EMI Music Distribution, which is the distribution arm of "Big Five" record company EMI, is developing a business-to-business extranet to communicate with its customers, which are music wholesalers and retailers.

"In our initial plan for the extranet project, we wanted to provide our Web site users with audio and track information for every single active title in our catalog," C.C. "Casper" Casparian, manager of business technology at EMI Music Distribution, said in a statement.

"Encoding.com provides us with a means for obtaining the most accurate and complete data--encoding audio, title information, artwork--from a single source, without additional delay and expense. These added efficiencies and cost savings are a critical part of our business model," he said.

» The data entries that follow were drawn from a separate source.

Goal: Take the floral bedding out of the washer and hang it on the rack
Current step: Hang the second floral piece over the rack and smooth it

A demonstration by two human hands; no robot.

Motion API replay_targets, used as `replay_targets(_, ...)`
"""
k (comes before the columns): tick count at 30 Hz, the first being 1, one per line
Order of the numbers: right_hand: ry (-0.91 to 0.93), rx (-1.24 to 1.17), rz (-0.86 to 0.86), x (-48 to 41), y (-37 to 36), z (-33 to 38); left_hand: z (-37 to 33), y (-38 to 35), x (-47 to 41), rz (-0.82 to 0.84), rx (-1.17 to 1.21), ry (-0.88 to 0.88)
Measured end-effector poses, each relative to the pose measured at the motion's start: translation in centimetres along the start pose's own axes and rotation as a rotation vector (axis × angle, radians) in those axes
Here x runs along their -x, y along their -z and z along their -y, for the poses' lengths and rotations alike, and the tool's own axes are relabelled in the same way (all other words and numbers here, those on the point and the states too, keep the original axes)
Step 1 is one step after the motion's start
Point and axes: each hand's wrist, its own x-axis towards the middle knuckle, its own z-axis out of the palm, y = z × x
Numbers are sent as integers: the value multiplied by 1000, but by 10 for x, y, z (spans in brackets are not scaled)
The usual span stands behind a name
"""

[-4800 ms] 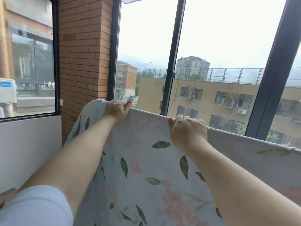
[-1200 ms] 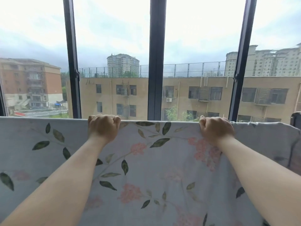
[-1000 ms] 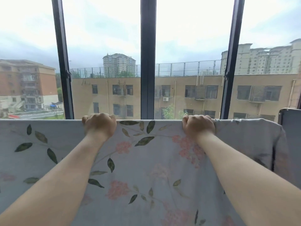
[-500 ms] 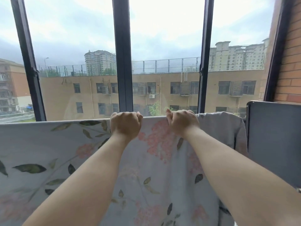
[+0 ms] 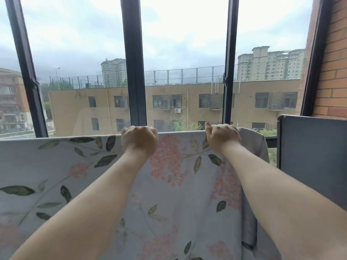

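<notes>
One sheet of floral bedding (image 5: 178,194), pale with pink blossoms and green leaves, hangs spread across the near view. Its top edge runs level from the far left to just right of the hands, where a plain grey corner droops. Whatever it hangs over is hidden under the cloth. Two hands grip that top edge with fingers curled over it: the left hand (image 5: 139,142) near the middle, the right hand (image 5: 222,136) beside the corner. Beyond stand a window frame (image 5: 133,72) with four dark uprights, one brick wall (image 5: 334,72) and one dark panel (image 5: 311,156) on the right.
</notes>
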Motion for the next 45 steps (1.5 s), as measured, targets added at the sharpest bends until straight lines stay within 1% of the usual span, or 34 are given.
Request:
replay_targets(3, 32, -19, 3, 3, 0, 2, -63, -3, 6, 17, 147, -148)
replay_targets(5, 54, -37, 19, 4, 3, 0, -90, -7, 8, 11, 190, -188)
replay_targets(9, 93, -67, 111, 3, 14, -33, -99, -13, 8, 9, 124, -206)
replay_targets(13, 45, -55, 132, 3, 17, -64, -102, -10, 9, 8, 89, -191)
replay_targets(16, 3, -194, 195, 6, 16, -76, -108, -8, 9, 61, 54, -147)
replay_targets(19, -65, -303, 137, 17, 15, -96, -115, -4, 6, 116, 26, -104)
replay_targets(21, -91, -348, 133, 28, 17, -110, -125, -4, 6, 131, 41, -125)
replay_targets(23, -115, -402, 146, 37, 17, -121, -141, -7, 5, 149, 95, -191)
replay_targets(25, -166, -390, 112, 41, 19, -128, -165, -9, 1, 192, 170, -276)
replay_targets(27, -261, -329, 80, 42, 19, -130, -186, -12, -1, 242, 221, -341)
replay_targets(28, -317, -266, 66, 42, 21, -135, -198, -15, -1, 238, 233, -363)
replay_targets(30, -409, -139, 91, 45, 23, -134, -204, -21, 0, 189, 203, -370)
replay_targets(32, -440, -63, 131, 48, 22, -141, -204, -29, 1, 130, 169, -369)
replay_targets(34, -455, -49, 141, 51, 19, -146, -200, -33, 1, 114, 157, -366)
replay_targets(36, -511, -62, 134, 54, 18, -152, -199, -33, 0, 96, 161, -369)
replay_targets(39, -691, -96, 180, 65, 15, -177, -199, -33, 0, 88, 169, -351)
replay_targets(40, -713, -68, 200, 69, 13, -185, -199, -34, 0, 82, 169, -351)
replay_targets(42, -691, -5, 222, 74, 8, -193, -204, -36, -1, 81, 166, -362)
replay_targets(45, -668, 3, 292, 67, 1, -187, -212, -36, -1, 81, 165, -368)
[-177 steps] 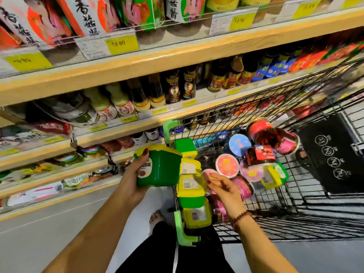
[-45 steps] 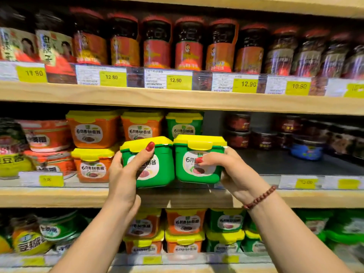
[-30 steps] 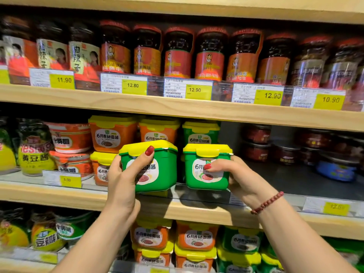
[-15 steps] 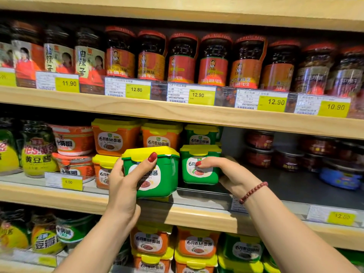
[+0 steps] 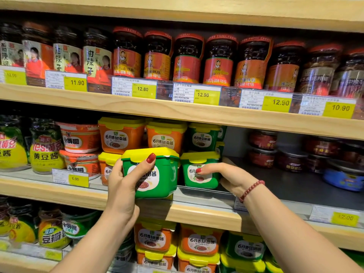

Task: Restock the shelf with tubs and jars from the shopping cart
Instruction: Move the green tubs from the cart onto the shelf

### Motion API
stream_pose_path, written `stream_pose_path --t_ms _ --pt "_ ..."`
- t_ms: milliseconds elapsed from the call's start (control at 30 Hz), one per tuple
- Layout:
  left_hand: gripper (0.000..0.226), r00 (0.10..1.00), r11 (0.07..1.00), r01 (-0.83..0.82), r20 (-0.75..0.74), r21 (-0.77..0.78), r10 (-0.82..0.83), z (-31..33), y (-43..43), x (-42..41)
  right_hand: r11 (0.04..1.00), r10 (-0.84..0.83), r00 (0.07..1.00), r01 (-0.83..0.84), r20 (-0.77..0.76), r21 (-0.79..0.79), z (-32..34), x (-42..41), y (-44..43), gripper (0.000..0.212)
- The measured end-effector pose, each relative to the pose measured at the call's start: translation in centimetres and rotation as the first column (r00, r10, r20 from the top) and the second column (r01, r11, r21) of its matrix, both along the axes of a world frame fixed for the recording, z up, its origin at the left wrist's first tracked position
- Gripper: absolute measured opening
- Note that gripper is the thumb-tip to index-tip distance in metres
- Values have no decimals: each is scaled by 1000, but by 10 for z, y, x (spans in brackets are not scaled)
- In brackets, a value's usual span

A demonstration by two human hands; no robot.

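Now, left hand (image 5: 123, 187) gripping near tub (image 5: 165, 174), right hand (image 5: 229, 176) gripping shelved tub (image 5: 205, 183), lids up

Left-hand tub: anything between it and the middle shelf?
Yes. Stacked orange tubs sit behind the left hand's tub; the right hand holds a second green tub beside it. Bare shelf lies right of that.

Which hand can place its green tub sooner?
Probably right: the right hand holds the right tub inside the middle shelf; the left hand holds the left tub before its edge.
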State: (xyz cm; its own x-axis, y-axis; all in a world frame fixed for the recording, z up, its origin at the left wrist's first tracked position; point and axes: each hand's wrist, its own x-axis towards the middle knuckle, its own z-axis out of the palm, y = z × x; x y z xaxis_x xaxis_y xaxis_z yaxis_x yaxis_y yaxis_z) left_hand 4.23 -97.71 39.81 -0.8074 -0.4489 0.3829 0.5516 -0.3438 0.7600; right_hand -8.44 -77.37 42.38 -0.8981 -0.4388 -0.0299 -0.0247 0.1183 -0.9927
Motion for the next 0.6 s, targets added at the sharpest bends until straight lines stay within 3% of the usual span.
stream_pose_path --t_ms 267,433,600 --pt "62 1000 1000 12 6 -2 -12 -3 -1 5 968 75 996 -64 -38 244 3 8 8 51" --pt "75 1000 1000 8 13 6 -8 -4 1 7 906 138 990 -120 -15 406 5 8 18 74" --pt "64 1000 1000 8 -7 -21 -9 -2 3 6 880 125 992 -102 -19 465 7 12 24 55"
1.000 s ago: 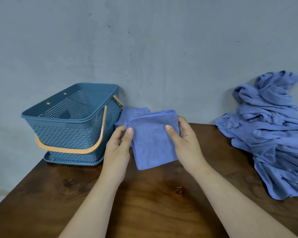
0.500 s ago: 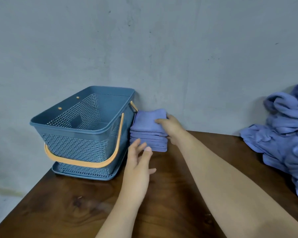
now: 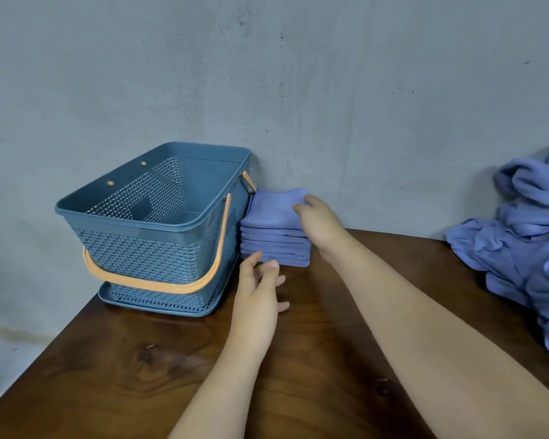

As for Audio Explosion, which offers secure digital music technology to consumers and music industry clients, "Our business is to be a media company, focused on digital distribution of music," Andrew de Vries, vice president of marketing for Audio Explosion, said in an interview. "We were looking for a partner that would take over the laborious task of encoding.

"We're ramping up to posting 1,200 tracks a month on our site," de Vries added. "Having people encoding them in-house doesn't really make sense."

The idea for the Seattle-based company began to take shape during his eight-year tenure at Microsoft, Tobias said. In 1995 he began trying to figure out the myriad issues surrounding electronic software distribution, and from there he realized that audio and video content was going to face similar questions.